What is needed is a word-for-word copy of the listing below, without pictures.

◆ ◆ ◆

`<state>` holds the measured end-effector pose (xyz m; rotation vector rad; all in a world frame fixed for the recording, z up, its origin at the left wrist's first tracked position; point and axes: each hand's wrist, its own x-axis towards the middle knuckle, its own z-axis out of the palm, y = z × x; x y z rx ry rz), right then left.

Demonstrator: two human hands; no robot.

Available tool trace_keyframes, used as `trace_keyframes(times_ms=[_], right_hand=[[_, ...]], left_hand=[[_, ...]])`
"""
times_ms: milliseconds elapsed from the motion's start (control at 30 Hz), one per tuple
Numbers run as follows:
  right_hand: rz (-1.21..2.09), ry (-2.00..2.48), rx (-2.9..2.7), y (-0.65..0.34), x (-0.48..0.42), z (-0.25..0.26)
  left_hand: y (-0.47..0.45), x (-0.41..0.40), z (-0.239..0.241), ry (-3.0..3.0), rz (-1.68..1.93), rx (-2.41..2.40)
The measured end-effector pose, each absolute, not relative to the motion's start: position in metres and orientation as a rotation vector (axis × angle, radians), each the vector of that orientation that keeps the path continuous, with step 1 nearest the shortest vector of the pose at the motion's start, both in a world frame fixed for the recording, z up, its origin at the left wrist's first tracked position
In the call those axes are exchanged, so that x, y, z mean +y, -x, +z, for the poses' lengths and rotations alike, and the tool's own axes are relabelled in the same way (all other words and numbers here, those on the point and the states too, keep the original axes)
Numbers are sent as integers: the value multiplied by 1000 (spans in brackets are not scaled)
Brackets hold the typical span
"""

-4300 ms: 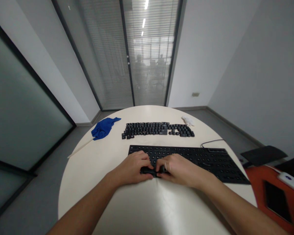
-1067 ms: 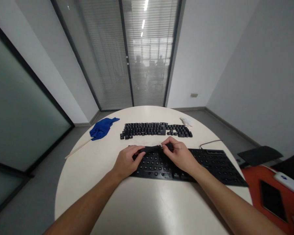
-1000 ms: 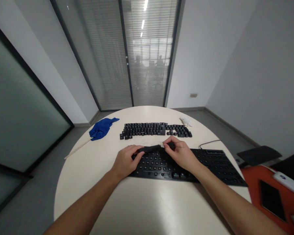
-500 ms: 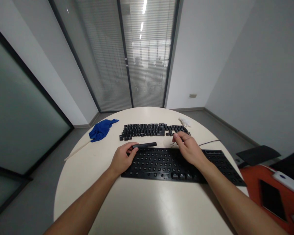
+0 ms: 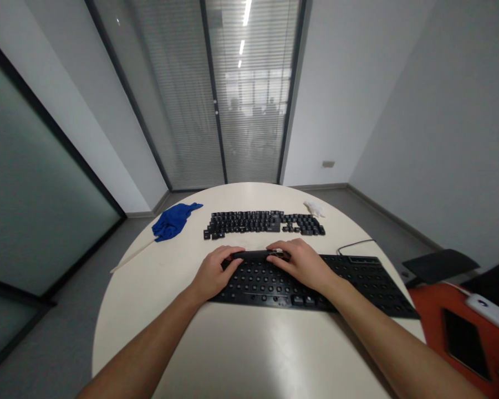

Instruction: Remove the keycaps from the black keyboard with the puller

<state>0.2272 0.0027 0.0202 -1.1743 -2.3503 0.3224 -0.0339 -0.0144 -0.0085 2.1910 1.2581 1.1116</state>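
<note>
My left hand (image 5: pixel 214 271) is closed on the left end of a long black space bar keycap (image 5: pixel 255 255), thumb and fingers pinching it. At the bar's right end, my right hand (image 5: pixel 305 263) pinches a thin metal wire (image 5: pixel 278 252) against it. Both hands hover over the upper edge of a black keyboard (image 5: pixel 258 280), most of its key positions bare of caps. Several keys (image 5: pixel 310 300) sit on its lower row. Beyond the hands, loose black keycaps (image 5: pixel 245 221) lie in keyboard-like rows on the white table (image 5: pixel 158 310).
A blue cloth (image 5: pixel 174 221) lies at the left beside a pale stick (image 5: pixel 131 256). A crumpled white tissue (image 5: pixel 314 208) is at the far right. The keyboard's cable (image 5: pixel 355 244) curves behind it. Right of the table, an orange seat (image 5: pixel 432 321) carries a dark phone (image 5: pixel 466 342).
My right hand has moved left and down with the thin wire, from near the loose keycaps to the space bar's right end. The bar has come lower, level between both hands.
</note>
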Motion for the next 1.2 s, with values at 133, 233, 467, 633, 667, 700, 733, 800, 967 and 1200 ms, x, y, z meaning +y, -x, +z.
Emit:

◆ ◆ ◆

_Task solution:_
`<state>` holds the measured end-effector pose (xyz m; rotation vector rad; all in a world frame fixed for the recording, z up, its origin at the left wrist's first tracked position; point and axes: each hand's wrist, its own x-axis towards the middle knuckle, its own z-axis out of the palm, y = z × x; x y z rx ry rz), right then left.

Demonstrator: two human hands; no robot.

Available tool trace_keyframes, used as `trace_keyframes(times_ms=[_], right_hand=[[_, ...]], left_hand=[[_, ...]])`
"""
times_ms: milliseconds elapsed from the motion's start (control at 30 Hz), one per tuple
Numbers run as follows:
  right_hand: rz (-1.21..2.09), ry (-2.00..2.48), rx (-2.9..2.7), y (-0.65..0.34), x (-0.48..0.42), z (-0.25..0.26)
  left_hand: y (-0.47..0.45), x (-0.41..0.40), z (-0.239..0.241), ry (-3.0..3.0), rz (-1.68..1.93), rx (-2.41..2.40)
The measured end-effector pose, each absolute, not relative to the motion's start: position in metres and orientation as a rotation vector (axis × angle, radians), each the vector of that orientation that keeps the path continuous, with step 1 nearest the shortest vector of the pose at the motion's start, both in a world frame fixed for the recording, z up, its origin at the left wrist's first tracked position
In the call those axes are exchanged, so that x, y, z mean +y, -x, +z, for the poses' lengths and rotations alike, and the tool's own axes are relabelled in the same way (all other words and numbers here, those on the point and the states too, keep the original axes)
Numbers are sent as integers: the value multiplied by 1000 (spans in brackets are not scaled)
Brackets hold the typical span
"""

-4300 ms: 
-1067 ms: 
-1000 ms: 
-500 ms: 
+0 ms: 

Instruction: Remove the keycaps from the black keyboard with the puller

<state>0.2272 0.0027 0.0202 -1.1743 -2.3503 0.3224 -0.0339 -0.0144 -0.0085 2.1910 1.2581 1.1116</state>
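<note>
My left hand (image 5: pixel 214 271) is closed on the left end of a long black space bar keycap (image 5: pixel 255 255), thumb and fingers pinching it. At the bar's right end, my right hand (image 5: pixel 305 263) pinches a thin metal wire (image 5: pixel 278 252) against it. Both hands hover over the upper edge of a black keyboard (image 5: pixel 258 280), most of its key positions bare of caps. Several keys (image 5: pixel 310 300) sit on its lower row. Beyond the hands, loose black keycaps (image 5: pixel 245 221) lie in keyboard-like rows on the white table (image 5: pixel 158 310).
A blue cloth (image 5: pixel 174 221) lies at the left beside a pale stick (image 5: pixel 131 256). A crumpled white tissue (image 5: pixel 314 208) is at the far right. The keyboard's cable (image 5: pixel 355 244) curves behind it. Right of the table, an orange seat (image 5: pixel 432 321) carries a dark phone (image 5: pixel 466 342).
My right hand has moved left and down with the thin wire, from near the loose keycaps to the space bar's right end. The bar has come lower, level between both hands.
</note>
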Motion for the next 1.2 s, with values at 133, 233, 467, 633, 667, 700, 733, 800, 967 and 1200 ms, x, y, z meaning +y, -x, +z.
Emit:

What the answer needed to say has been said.